YOUR GOAL –
Go through the material below and count the lines with the string "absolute"; the number is the whole answer.

::::::::

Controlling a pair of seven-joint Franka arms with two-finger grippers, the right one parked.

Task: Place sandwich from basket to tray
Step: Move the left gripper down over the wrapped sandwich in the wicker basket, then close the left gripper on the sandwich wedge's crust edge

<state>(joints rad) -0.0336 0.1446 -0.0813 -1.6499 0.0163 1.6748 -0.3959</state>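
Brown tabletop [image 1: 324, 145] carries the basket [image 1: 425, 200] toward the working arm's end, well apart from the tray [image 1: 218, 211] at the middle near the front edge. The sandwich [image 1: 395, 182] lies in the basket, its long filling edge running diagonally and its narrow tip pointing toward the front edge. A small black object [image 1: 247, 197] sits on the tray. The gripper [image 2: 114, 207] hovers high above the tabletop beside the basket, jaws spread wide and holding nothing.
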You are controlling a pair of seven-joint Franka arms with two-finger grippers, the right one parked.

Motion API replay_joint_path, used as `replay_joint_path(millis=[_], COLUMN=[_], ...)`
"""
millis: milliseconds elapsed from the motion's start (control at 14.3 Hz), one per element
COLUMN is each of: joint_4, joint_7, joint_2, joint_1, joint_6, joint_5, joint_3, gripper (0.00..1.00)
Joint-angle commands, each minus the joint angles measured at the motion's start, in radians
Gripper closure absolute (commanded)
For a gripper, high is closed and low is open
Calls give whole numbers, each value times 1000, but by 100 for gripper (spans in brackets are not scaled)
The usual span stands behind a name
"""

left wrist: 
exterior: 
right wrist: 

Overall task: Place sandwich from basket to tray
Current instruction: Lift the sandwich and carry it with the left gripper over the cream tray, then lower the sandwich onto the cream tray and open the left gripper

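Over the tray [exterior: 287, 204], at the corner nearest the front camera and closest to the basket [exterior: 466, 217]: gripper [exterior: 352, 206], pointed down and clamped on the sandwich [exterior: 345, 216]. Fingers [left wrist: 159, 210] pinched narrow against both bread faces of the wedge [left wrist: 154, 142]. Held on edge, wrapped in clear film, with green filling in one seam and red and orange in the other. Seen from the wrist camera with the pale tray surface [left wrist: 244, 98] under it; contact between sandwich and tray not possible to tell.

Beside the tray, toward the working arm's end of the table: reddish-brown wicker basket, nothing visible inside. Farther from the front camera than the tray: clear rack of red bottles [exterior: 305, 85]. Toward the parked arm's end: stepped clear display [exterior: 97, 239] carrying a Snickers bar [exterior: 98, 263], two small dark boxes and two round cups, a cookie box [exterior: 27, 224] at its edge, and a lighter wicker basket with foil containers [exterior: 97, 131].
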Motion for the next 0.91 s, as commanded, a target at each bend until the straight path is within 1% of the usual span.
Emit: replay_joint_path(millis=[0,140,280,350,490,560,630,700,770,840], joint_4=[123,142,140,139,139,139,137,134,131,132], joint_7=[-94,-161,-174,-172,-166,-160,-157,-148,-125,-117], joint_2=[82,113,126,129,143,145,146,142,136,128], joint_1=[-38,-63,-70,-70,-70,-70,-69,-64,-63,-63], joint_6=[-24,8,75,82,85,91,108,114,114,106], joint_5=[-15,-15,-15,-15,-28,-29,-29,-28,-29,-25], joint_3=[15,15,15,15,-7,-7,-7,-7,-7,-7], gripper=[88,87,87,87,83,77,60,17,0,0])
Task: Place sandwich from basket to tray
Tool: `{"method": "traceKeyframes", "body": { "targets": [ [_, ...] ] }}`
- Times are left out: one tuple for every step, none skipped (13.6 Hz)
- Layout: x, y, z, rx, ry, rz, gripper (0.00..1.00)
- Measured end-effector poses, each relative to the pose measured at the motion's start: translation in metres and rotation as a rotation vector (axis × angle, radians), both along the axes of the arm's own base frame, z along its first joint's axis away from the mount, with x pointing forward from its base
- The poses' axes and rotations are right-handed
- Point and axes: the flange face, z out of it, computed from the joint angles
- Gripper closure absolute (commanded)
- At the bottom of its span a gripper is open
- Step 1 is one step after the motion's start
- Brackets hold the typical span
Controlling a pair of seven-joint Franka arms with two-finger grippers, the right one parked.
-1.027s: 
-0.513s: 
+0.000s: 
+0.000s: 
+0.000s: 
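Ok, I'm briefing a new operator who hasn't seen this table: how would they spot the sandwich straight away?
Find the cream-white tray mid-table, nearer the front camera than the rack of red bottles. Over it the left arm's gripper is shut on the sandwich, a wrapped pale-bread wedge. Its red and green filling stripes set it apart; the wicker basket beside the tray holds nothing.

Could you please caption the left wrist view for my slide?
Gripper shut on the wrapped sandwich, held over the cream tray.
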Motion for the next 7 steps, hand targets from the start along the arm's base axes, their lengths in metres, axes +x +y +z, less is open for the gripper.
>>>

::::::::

ANSWER SECTION –
2